→ **INSTRUCTIONS TO FOLLOW**: Return the listing exactly. Keep no pictures.

→ **INFORMATION PROVIDED**:
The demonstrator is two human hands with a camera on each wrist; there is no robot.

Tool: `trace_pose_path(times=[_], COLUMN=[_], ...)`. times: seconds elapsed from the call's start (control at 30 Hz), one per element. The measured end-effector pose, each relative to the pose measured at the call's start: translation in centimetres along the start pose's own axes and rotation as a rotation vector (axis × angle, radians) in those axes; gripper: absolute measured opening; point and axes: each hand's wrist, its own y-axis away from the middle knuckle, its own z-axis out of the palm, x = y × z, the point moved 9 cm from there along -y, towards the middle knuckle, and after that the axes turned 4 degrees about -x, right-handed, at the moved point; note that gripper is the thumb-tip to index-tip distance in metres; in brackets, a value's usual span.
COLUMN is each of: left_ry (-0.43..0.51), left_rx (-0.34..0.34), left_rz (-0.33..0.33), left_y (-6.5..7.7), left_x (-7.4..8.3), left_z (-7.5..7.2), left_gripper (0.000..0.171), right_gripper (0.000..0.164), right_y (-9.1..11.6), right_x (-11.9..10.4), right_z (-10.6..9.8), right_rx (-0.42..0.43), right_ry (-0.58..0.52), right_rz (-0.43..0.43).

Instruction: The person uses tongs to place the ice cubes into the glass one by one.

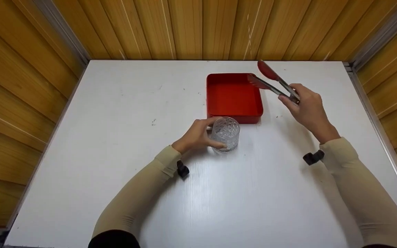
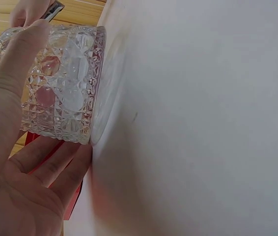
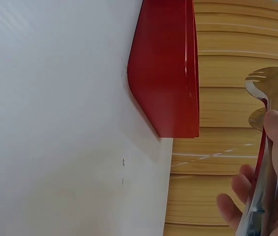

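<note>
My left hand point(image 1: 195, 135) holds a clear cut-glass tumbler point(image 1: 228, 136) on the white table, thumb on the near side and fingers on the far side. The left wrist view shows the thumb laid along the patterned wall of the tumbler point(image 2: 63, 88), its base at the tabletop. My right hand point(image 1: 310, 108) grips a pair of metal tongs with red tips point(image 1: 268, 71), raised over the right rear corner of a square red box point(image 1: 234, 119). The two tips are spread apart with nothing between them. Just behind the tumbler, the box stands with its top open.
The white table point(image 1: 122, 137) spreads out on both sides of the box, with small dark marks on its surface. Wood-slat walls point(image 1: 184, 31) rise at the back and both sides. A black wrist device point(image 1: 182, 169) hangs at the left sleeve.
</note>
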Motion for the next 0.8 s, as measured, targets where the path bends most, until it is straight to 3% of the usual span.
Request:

→ **ANSWER AREA**:
The demonstrator is two human hands with a camera on each wrist; there is no robot.

Tool: `trace_pose_path(times=[_], COLUMN=[_], ...)`. times: seconds elapsed from the call's start (control at 30 Hz), one per element. The measured end-effector pose, each relative to the pose measured at the call's start: translation in centimetres along the start pose's own axes and rotation as a rotation vector (axis × angle, radians) in those axes; gripper: absolute measured opening; point and axes: each hand's wrist, its own y-axis away from the middle knuckle, its own z-axis out of the palm, x = y × z, the point moved 9 cm from there along -y, towards the middle knuckle, and after that the axes turned 4 degrees about -x, right-handed, at the moved point; note that gripper is the thumb-tip to index-tip distance in metres; in brackets, a value's usual span.
COLUMN is each of: left_ry (-0.43..0.51), left_rx (-0.34..0.34), left_rz (-0.33..0.33), left_y (-6.5..7.7), left_x (-7.4..8.3), left_z (-7.5..7.2), left_gripper (0.000..0.171), right_gripper (0.000..0.164), right_y (-9.1..11.6), right_x (-11.9..10.4), right_z (-10.6..9.8), right_rx (-0.42..0.43), right_ry (-0.58..0.52), right_rz (-0.43..0.43).

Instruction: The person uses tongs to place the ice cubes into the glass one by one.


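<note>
My left hand point(image 1: 195, 135) holds a clear cut-glass tumbler point(image 1: 228, 136) on the white table, thumb on the near side and fingers on the far side. The left wrist view shows the thumb laid along the patterned wall of the tumbler point(image 2: 63, 88), its base at the tabletop. My right hand point(image 1: 310, 108) grips a pair of metal tongs with red tips point(image 1: 268, 71), raised over the right rear corner of a square red box point(image 1: 234, 119). The two tips are spread apart with nothing between them. Just behind the tumbler, the box stands with its top open.
The white table point(image 1: 122, 137) spreads out on both sides of the box, with small dark marks on its surface. Wood-slat walls point(image 1: 184, 31) rise at the back and both sides. A black wrist device point(image 1: 182, 169) hangs at the left sleeve.
</note>
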Motion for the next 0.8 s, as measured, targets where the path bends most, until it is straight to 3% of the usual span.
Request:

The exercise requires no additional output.